Instructor: Ken Birman, 435 Gates Hall.  ken@cs.cornell.edu; 607-255-9199

Description: CS4412 is intended as the first in what should ultimately be a menu of "capstone" courses; someday, our hope is that every CS major at Cornell will take at least one such course here.  As the name suggests, these classes try to pull together insights you have gained in a number of prior courses and to apply the resulting integrated perspective to hard problems in various areas within CS as a whole.  For CS 4412 in spring of 2015 the focus will be on distributed computing; future systems offerings may shift this somewhat depending on the instructor, and there will ultimately be capstones in other areas too, such as machine learning, graphics, theory, etc.
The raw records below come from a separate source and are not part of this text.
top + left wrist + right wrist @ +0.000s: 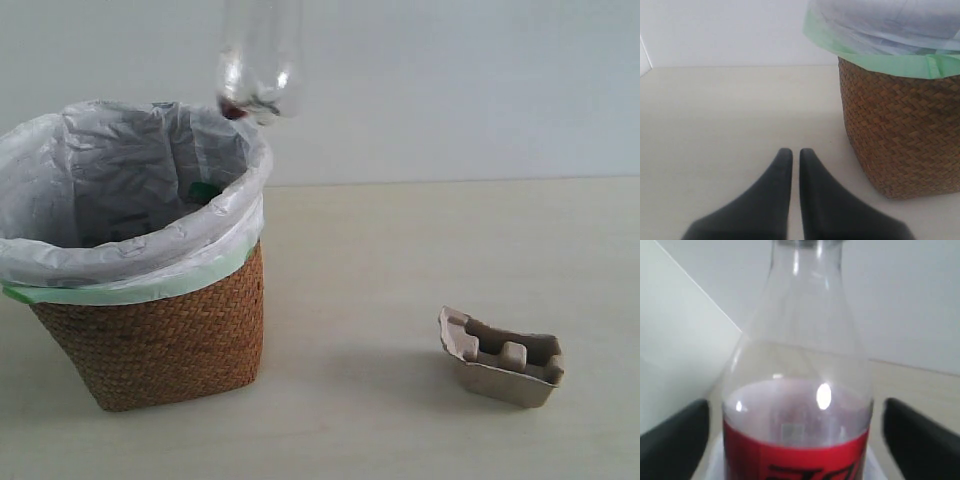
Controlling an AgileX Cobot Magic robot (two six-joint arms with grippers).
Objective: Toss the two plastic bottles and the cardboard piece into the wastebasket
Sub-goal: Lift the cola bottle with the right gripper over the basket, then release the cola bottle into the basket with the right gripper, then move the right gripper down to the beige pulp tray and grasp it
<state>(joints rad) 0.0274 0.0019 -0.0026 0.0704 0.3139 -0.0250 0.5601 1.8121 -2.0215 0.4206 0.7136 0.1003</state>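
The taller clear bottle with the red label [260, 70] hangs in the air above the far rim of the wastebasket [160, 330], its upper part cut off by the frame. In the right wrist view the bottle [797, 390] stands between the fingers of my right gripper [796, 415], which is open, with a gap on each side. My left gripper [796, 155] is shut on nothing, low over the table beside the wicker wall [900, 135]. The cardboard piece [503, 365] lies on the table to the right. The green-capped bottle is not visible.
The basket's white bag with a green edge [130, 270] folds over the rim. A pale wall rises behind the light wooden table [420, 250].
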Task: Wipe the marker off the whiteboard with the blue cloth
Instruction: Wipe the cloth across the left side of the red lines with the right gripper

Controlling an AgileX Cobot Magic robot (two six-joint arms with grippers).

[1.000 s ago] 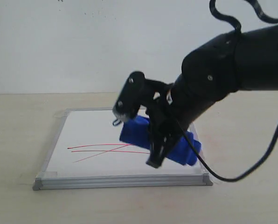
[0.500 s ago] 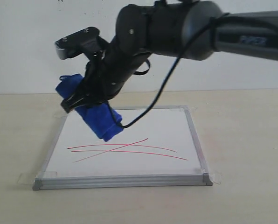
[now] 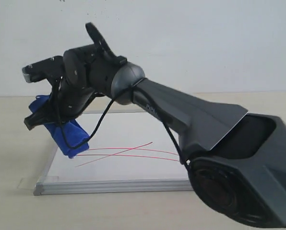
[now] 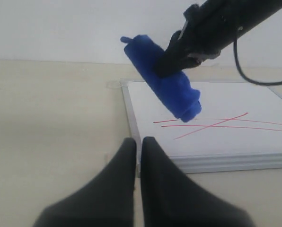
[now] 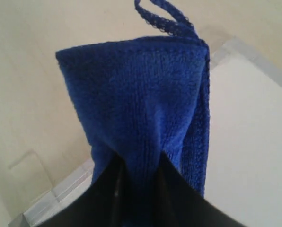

The class will be limited to 50 students with a strong bias towards Cornell CS undergraduate majors who have done well in systems courses such as cs3410 and cs4410.  Non-CS students may request permission to enroll from Professor Birman, but permission is not automatic.  We do not recommend CS 4412 for students who struggled in CS 4410, or who don't really love systems.

Style:  Each week, Professor Birman will assign the class a "distributed computing puzzle" to solve.  The next week we'll discuss the solutions people came up with, and then will read a classic research paper or two on the underlying questions that these puzzles reveal.  Grading will be based on:

The specific problems we'll consider include theoretical aspects, protocol and concurrency issues, and performance challenges. 
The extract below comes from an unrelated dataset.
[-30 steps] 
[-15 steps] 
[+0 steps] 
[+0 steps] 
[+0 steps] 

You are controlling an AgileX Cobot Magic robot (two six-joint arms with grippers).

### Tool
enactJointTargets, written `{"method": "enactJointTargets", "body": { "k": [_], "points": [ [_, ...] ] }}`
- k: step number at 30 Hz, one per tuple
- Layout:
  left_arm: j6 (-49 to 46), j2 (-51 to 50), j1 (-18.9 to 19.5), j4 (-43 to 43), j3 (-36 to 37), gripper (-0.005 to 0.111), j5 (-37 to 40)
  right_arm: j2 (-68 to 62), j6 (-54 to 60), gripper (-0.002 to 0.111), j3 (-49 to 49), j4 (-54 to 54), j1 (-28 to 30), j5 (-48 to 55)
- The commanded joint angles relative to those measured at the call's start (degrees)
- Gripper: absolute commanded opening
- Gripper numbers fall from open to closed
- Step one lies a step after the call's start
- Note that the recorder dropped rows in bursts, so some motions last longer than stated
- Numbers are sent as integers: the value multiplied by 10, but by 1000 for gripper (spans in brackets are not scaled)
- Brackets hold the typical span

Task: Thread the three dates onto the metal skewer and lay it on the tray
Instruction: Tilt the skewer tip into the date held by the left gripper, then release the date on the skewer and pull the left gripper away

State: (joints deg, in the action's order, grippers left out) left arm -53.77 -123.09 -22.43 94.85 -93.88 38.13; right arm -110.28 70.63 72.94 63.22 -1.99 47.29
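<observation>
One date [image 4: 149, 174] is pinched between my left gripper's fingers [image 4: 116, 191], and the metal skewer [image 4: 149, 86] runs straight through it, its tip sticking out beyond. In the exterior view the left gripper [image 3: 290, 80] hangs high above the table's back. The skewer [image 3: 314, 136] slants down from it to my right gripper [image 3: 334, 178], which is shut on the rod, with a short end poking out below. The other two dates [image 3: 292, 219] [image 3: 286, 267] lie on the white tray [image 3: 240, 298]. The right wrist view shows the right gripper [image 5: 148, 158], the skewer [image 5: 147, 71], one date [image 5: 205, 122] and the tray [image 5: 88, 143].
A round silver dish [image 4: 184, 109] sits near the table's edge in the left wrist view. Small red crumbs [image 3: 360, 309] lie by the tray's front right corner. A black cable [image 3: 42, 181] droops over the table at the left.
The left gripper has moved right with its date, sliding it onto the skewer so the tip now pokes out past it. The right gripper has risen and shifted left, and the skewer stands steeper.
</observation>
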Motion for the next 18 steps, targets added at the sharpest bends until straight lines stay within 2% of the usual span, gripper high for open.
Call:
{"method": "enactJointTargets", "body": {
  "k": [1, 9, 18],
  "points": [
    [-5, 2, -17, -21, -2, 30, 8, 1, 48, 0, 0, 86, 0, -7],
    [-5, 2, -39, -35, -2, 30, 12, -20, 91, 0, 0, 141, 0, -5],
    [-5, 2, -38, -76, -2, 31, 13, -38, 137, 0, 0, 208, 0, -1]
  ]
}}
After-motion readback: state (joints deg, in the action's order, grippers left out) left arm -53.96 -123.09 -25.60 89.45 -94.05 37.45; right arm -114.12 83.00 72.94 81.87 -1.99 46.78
For a course such as this participation is absolutely mandatory.  If people seem to be skipping class we'll develop some way of tracking attendance.  Exams will strongly reflect the material covered in class, and because we won't be posting slide sets or lecture notes, if you don't attend it will be nearly impossible to do well on them.

Prior work on programming languages and logic can be useful preparation for CS 4412, although not mandatory.